Red Potato Salad

Savory Red Potato Salad

My husband was born and raised in Florida and I have to say that being a Northwest girl has been very stressful for me when it comes to cooking. He can be a critic at times, especially when it came to my first mention of Red Potato Salad.

I remember when I decided to make him potato salad for the first time. Our family was coming over for the 4th of July and I optimistically announced that I was going to make Red Potato Salad!
Now keep in mind that 1: my husband loves potato salad and 2: I had never made it for him before. At that very moment he stopped what he was doing, slowly turned, looked at me with one eyebrow raised and in a very calm serious tone he said… “The potato salad cannot be messed up”.

To be honest… yes, I was worried. I was a Northwest girl walking into the South with my first attempt at Potato Salad… what was I thinking? Luckily, it was amazing! I started with a basic recipe and adapted it from there. My husband loved it and our family loved it!

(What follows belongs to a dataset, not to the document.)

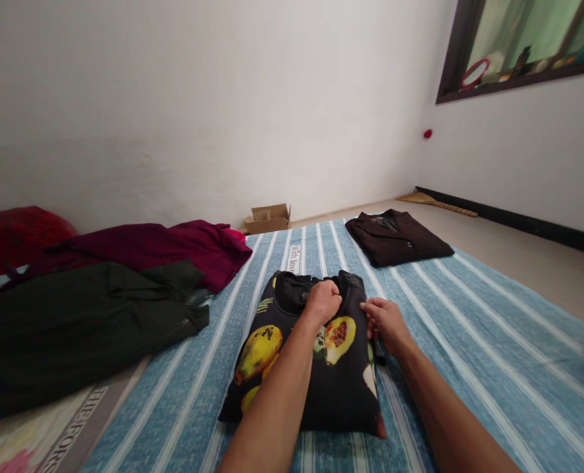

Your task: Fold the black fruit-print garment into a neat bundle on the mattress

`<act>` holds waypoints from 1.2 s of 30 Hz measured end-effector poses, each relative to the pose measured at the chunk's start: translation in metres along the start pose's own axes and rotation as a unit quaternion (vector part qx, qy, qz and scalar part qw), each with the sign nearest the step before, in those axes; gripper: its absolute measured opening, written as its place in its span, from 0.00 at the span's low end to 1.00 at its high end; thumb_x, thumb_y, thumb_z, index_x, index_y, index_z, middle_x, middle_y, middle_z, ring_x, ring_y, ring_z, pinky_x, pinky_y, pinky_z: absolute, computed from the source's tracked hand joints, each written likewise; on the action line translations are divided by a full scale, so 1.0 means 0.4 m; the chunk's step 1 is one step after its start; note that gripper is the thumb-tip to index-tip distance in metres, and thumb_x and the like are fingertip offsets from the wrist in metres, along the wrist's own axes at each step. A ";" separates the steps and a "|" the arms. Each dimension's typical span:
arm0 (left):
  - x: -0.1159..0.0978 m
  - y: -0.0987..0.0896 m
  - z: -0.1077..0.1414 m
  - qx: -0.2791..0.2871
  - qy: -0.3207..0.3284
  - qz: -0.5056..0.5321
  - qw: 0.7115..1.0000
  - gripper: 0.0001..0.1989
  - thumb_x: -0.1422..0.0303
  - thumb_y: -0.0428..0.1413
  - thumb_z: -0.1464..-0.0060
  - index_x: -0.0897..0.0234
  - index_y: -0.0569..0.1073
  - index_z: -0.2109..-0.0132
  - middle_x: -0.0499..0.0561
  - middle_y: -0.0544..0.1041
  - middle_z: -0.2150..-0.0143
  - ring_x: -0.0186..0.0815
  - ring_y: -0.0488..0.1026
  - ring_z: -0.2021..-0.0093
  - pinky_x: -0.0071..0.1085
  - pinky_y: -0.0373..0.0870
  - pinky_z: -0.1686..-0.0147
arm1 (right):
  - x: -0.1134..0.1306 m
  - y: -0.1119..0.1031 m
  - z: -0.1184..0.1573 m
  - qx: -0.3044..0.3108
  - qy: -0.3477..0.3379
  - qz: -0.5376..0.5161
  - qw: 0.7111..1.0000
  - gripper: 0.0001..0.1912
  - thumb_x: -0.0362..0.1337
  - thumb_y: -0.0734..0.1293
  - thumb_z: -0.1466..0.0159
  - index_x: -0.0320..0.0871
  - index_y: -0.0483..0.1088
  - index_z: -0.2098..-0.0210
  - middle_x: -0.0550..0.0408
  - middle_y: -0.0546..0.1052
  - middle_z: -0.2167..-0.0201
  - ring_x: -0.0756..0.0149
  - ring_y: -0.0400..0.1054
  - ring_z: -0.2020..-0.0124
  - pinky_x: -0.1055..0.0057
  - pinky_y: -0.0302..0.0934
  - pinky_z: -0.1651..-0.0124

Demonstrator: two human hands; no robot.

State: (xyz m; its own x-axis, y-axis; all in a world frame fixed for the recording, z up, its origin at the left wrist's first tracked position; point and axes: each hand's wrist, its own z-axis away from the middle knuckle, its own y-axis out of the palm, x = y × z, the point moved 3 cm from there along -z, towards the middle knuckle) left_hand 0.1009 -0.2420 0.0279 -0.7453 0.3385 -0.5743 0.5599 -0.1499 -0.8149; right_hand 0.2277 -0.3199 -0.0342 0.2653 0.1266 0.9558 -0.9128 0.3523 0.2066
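In front of me a black garment with a papaya print point(331, 394) lies folded into a rectangle, its neckline pointing away from me. My left hand point(322, 302) is closed at the right side of the neckline, fingers curled down onto the fabric. At the garment's right edge, my right hand point(386, 322) pinches the cloth between thumb and fingers. Part of a dark inner layer shows inside the neckline. My left forearm covers some of the fruit print.
The garment rests on a blue striped sheet point(213, 368). A folded dark brown garment point(395, 240) lies farther right. Dark green clothing point(89, 322) and a maroon garment point(163, 249) spread on the left. Beyond the sheet stand a cardboard box point(269, 220) and a broom point(439, 202).
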 end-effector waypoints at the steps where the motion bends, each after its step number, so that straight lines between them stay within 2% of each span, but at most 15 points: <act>1: 0.001 0.001 -0.001 0.004 -0.001 -0.002 1.000 0.05 0.77 0.55 0.58 0.66 0.73 0.72 0.47 0.73 0.75 0.31 0.67 0.73 0.26 0.60 0.71 | 0.000 -0.001 -0.001 0.001 0.000 -0.002 1.000 0.10 0.41 0.66 0.51 0.43 0.61 0.79 0.65 0.63 0.91 0.74 0.58 0.93 0.81 0.41 0.92; 5: 0.003 0.004 -0.004 0.018 -0.006 -0.002 1.000 0.05 0.77 0.55 0.60 0.66 0.74 0.73 0.47 0.72 0.76 0.31 0.66 0.74 0.27 0.58 0.73 | 0.003 -0.002 -0.001 0.004 0.003 -0.005 1.000 0.10 0.40 0.66 0.51 0.43 0.60 0.80 0.65 0.63 0.91 0.74 0.58 0.93 0.80 0.41 0.93; 8: 0.000 0.002 -0.010 0.039 -0.002 0.010 0.999 0.03 0.76 0.55 0.61 0.66 0.72 0.78 0.46 0.69 0.80 0.31 0.64 0.77 0.27 0.56 0.74 | 0.005 -0.004 0.000 0.009 0.003 -0.005 1.000 0.11 0.41 0.66 0.50 0.43 0.60 0.81 0.64 0.63 0.91 0.73 0.59 0.93 0.80 0.41 0.93; 12: -0.005 -0.002 -0.016 0.068 0.000 0.045 0.997 0.10 0.72 0.56 0.59 0.65 0.67 0.84 0.42 0.60 0.85 0.28 0.56 0.81 0.27 0.51 0.77 | 0.007 -0.006 0.001 0.017 0.001 -0.005 1.000 0.12 0.41 0.66 0.49 0.43 0.60 0.81 0.63 0.64 0.91 0.74 0.59 0.93 0.80 0.42 0.93; 16: -0.007 -0.004 -0.014 0.087 -0.010 0.090 0.992 0.13 0.66 0.56 0.57 0.65 0.65 0.83 0.40 0.56 0.85 0.26 0.51 0.81 0.27 0.46 0.79 | 0.009 -0.008 0.001 0.024 0.002 -0.008 1.000 0.13 0.42 0.66 0.48 0.42 0.61 0.81 0.62 0.65 0.90 0.74 0.59 0.92 0.80 0.42 0.92; 20: -0.008 -0.007 -0.011 0.103 -0.004 0.148 0.984 0.15 0.63 0.56 0.59 0.64 0.61 0.83 0.39 0.53 0.84 0.26 0.49 0.81 0.27 0.44 0.79 | 0.017 -0.006 0.005 0.038 0.001 -0.007 0.999 0.14 0.44 0.67 0.47 0.42 0.62 0.81 0.62 0.66 0.90 0.74 0.60 0.92 0.80 0.43 0.92; 27: 0.002 -0.010 -0.008 0.114 -0.003 0.189 0.975 0.12 0.67 0.57 0.63 0.64 0.60 0.82 0.39 0.54 0.83 0.26 0.51 0.80 0.27 0.44 0.77 | 0.019 0.000 0.011 0.047 0.003 -0.002 0.999 0.19 0.50 0.66 0.46 0.42 0.61 0.82 0.62 0.65 0.91 0.73 0.60 0.92 0.80 0.44 0.92; 31: 0.011 0.000 -0.007 0.142 -0.006 0.228 0.963 0.13 0.65 0.58 0.64 0.64 0.60 0.81 0.39 0.56 0.82 0.26 0.53 0.80 0.26 0.46 0.78 | 0.017 0.001 0.012 0.050 0.002 0.003 0.999 0.20 0.51 0.67 0.47 0.42 0.61 0.81 0.61 0.65 0.92 0.74 0.59 0.92 0.80 0.43 0.92; 36: 0.021 0.006 -0.004 0.141 -0.021 0.281 0.949 0.12 0.64 0.61 0.65 0.66 0.65 0.77 0.40 0.60 0.81 0.27 0.59 0.79 0.25 0.52 0.79 | 0.020 0.002 0.015 0.051 0.004 0.003 0.999 0.20 0.52 0.67 0.48 0.42 0.61 0.81 0.61 0.65 0.91 0.74 0.59 0.92 0.80 0.43 0.92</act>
State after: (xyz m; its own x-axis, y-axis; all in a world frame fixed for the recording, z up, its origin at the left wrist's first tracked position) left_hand 0.0966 -0.2381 0.0212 -0.3755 0.0953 -0.9219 0.7587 -0.5397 -0.3648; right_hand 0.2272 -0.3242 -0.0253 0.2621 0.1365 0.9553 -0.9410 0.2558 0.2216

WHEWWW!

Now when we get together in the summer times guess what is always requested of me?  Yup Red Potato Salad!

I actually was told by my mom that it needed to be shared for all of you lovely folks, so here it is.  My “family famous” soon to be “world famous” Red Potato Salad recipe, loved by the South and requested by family!  

Whip up this delicious recipe for your family, friends or company potluck and I guarantee they will all love you for it!

Red Potato Salad
Serves 12
The robust flavor of ruby red smooth-skinned potatoes makes for a creamy mouth watering potato salad. This red potato salad is always a hit with my family!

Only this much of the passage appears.